SC’s state auditor resigns from job amid controversy over state’s $1.8B accounting error
State Auditor George Kennedy III, who has been caught in the middle of the state’s accounting issues, including over whether a mysterious $1.8 billion existed, resigned from his job Thursday.
Kennedy has been auditor since October 2015. In a recent report by AlixPartners, the outside forensic auditors said his office was aware of the $1.8 billion listing in the state’s books even though most of it did not exist.
“It has been both an honor and a privilege to serve the State of South Carolina during the past nine years,” Kennedy wrote in his resignation letter obtained by The State. “However, I believe that it is in the best interest of the Office of State Auditor that I resign from my position as state auditor effective today.”
McMaster accepted Kennedy’s resignation.
A phone call to Kennedy, who earned $187,200 a year, was not immediately returned.
The state auditor’s office reports to State Fiscal Accountability Authority, which is composed of the governor, treasurer, comptroller general, Senate Finance chairman and House Ways and Means chairman.
One of the recommendations by AlixPartners was to have the auditor independent and not report to the treasurer and comptroller general.
In 2023, previous comptroller-general Richard Eckstrom resigned after he disclosed he inflated the state’s cash balances by $3.5 billion over ten years.

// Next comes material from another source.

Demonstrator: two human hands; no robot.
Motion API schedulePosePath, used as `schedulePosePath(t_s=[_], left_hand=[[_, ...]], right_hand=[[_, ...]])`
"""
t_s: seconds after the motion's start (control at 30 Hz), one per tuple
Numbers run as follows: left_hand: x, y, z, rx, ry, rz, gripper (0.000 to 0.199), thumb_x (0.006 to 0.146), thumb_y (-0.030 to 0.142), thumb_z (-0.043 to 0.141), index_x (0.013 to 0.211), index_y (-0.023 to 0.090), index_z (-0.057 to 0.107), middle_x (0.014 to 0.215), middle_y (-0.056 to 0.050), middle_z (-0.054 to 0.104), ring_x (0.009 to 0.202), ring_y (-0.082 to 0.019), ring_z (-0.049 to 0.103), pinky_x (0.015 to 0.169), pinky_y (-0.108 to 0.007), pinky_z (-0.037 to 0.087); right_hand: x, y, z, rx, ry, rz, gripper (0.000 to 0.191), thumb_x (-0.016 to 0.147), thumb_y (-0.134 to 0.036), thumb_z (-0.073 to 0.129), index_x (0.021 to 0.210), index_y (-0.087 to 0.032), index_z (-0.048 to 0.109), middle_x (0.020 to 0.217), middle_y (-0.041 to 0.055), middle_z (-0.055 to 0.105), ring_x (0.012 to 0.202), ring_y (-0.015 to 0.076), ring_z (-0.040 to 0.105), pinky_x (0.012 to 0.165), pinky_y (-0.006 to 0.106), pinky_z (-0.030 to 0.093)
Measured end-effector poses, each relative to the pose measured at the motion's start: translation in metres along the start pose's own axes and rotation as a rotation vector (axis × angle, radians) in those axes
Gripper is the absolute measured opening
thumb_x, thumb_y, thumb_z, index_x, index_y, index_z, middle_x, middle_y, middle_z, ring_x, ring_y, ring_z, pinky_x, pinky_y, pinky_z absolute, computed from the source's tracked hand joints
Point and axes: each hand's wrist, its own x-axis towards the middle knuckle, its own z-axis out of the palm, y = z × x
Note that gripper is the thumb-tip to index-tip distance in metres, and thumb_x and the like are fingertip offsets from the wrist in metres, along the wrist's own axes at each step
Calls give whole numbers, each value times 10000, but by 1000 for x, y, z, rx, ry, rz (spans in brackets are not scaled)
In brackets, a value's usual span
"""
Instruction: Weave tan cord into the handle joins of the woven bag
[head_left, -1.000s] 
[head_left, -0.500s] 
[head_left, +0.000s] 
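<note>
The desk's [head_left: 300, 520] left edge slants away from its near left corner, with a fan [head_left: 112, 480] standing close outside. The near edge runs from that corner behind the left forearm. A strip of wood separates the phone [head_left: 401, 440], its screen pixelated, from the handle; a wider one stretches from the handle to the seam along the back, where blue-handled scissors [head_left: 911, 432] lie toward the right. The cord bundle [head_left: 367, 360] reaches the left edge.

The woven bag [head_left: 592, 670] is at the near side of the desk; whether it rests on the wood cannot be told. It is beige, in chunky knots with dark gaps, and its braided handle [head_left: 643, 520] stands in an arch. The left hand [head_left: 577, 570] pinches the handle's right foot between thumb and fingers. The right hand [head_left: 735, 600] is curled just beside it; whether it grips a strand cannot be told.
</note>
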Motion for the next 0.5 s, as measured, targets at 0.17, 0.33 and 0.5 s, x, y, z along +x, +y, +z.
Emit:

Senate Finance committee members have blamed Treasurer Curtis Loftis for the $1.8 billion accounting error, but Loftis has continued to battle with lawmakers.
Amid the accounting errors the state has disclosed, the state’s financial books are under investigation by the U.S. Securities and Exchange Commission.
State Rep. Micah Caskey, R-Lexington, who sits on the budget writing House Ways and Means Committee and is part of a panel investigating the $1.8 billion error, said the state’s financial reporting structure needs to be fixed.
“What matters to me is that we correct the system so that our state auditor is not put in a position of conflict of interest,” said Caskey, who said he learned of the resignation Thursday morning.
Caskey said he was not surprised by Kennedy’s move, as his office, the external auditor that works with the state auditor’s office, the treasurer’s office and comptroller general office were aware of the accounting issue.
“The testimony has certainly been that they were all aware of the decisions at the outset and then (their) collective affirmative decisions to continue the path that they were on from that initial point,” Caskey said.
Whether the state continues its relationship with external auditor CliftonLarsenAllen also is an open question, budget writers have indicated.